• What the exercise asks
Filter out every line below that lacks "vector", and copy the rest.

(Stored entries)
=-=-=-=-=

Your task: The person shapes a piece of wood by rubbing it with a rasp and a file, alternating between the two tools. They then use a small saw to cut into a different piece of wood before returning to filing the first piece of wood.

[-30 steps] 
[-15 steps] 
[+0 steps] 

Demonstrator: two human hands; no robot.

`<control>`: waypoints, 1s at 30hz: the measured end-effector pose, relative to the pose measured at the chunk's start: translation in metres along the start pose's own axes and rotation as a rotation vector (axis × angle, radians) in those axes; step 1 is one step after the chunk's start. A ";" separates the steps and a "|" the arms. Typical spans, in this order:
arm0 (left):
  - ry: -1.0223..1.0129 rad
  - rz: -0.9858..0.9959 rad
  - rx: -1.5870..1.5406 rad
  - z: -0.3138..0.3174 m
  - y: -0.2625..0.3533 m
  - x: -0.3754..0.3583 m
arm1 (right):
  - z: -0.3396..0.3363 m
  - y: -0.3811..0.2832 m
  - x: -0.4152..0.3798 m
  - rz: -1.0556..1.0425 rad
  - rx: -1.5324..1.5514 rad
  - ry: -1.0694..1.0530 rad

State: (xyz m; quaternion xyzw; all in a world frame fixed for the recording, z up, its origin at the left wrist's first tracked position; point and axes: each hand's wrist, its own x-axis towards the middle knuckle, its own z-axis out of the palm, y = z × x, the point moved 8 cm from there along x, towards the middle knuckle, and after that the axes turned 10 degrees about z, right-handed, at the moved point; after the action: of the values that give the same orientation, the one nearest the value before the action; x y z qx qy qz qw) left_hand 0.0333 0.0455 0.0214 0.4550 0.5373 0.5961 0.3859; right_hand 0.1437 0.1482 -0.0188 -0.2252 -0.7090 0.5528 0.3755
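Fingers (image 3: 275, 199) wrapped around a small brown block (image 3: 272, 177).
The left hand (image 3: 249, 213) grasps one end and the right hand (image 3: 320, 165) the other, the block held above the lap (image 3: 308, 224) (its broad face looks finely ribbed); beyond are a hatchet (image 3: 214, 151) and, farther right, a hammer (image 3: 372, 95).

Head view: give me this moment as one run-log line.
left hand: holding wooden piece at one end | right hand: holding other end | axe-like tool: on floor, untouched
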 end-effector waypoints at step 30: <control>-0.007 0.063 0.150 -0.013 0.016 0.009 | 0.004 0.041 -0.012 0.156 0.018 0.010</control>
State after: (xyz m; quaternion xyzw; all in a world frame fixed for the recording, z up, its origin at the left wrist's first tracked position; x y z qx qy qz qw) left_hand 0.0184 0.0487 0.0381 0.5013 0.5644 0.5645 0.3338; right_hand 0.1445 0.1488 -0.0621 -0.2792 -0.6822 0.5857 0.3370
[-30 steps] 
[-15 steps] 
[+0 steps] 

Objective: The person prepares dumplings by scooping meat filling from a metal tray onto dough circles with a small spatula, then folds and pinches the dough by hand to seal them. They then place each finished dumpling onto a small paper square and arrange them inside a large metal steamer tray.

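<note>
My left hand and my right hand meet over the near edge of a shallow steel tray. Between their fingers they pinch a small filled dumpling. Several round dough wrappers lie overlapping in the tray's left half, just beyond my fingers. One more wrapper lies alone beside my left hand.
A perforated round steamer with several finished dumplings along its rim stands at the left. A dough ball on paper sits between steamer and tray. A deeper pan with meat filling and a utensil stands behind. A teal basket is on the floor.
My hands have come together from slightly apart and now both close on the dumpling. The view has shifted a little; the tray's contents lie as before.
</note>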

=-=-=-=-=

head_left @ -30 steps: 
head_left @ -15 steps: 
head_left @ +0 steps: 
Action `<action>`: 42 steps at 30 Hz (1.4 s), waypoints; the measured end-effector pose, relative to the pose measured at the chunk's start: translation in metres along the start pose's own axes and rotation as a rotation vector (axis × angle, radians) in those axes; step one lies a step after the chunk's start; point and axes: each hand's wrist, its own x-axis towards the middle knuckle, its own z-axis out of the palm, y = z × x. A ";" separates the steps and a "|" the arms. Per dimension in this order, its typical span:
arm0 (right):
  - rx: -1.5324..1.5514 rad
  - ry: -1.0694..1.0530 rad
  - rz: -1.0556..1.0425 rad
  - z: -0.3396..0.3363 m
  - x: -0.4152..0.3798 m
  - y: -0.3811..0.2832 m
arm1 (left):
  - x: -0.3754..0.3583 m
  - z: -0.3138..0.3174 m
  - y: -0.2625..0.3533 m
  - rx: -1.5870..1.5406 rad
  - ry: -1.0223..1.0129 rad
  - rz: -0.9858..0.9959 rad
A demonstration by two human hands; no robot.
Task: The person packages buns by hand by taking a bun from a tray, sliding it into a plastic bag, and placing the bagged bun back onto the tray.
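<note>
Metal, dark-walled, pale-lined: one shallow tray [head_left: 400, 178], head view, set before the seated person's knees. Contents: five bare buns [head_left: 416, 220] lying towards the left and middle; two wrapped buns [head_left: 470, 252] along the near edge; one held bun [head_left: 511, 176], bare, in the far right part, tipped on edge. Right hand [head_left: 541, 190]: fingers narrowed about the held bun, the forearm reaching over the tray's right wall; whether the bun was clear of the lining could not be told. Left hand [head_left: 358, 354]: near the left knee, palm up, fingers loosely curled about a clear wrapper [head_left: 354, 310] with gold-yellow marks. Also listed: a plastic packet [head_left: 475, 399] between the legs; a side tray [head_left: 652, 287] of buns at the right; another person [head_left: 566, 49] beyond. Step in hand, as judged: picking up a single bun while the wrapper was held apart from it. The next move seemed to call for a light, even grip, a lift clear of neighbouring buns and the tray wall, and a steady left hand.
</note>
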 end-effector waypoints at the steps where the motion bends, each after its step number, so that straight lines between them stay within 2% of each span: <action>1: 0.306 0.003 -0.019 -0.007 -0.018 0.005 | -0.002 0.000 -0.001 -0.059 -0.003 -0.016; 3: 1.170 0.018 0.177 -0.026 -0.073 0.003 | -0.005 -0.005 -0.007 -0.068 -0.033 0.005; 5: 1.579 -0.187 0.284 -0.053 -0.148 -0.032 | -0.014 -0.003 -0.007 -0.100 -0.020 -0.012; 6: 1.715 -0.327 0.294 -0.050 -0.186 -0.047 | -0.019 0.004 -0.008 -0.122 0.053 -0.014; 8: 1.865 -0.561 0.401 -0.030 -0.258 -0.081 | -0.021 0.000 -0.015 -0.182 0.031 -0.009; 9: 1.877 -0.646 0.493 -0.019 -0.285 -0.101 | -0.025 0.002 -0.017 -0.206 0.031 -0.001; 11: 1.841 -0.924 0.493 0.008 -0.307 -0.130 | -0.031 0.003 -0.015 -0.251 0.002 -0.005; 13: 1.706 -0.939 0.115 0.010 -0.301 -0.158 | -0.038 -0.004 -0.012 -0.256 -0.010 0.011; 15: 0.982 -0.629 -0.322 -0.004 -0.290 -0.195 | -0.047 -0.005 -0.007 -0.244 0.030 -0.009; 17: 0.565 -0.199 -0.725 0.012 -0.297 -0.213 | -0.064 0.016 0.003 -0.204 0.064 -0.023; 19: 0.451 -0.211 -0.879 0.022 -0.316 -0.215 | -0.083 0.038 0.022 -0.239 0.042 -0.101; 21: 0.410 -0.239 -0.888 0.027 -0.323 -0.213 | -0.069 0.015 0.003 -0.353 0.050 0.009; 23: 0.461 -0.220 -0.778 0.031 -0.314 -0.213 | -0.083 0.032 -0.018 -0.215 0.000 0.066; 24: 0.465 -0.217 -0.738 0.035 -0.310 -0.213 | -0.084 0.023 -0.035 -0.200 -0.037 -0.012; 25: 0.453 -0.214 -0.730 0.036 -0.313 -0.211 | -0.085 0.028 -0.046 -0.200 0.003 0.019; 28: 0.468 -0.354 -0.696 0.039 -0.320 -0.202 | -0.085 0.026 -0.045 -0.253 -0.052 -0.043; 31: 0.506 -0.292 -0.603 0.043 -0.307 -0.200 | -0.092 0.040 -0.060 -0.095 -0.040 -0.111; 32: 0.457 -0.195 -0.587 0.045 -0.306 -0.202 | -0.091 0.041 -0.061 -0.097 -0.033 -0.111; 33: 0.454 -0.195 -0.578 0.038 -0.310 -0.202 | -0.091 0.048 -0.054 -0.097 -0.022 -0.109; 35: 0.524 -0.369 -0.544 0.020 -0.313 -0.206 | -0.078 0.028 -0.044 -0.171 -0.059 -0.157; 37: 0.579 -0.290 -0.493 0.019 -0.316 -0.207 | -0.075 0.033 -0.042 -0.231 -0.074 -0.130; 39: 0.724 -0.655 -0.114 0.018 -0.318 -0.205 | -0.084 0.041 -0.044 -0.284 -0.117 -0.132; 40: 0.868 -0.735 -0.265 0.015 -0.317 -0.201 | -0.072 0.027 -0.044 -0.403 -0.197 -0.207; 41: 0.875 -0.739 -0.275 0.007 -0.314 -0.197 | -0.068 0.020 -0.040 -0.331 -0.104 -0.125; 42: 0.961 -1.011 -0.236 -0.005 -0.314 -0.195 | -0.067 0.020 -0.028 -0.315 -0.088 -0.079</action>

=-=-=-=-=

• Task answer
`<control>`: waypoints, 1s at 30hz: the measured end-effector pose, relative to the pose measured at the chunk's start: translation in metres along the start pose's own axes and rotation as a rotation vector (axis × angle, radians) in those axes; step 1 is one step after the chunk's start. A ";" separates the steps and a "|" the arms. Typical spans, in this order:
Action `<action>`: 42 steps at 30 Hz (1.4 s), waypoints; the measured end-effector pose, relative to the pose measured at the chunk's start: translation in metres along the start pose's own axes and rotation as a rotation vector (axis × angle, radians) in those axes; step one lies a step after the chunk's start; point and axes: each hand's wrist, its own x-axis towards the middle knuckle, its own z-axis out of the palm, y = z × x. A ";" separates the steps and a "|" the arms. Per dimension in this order, its typical span:

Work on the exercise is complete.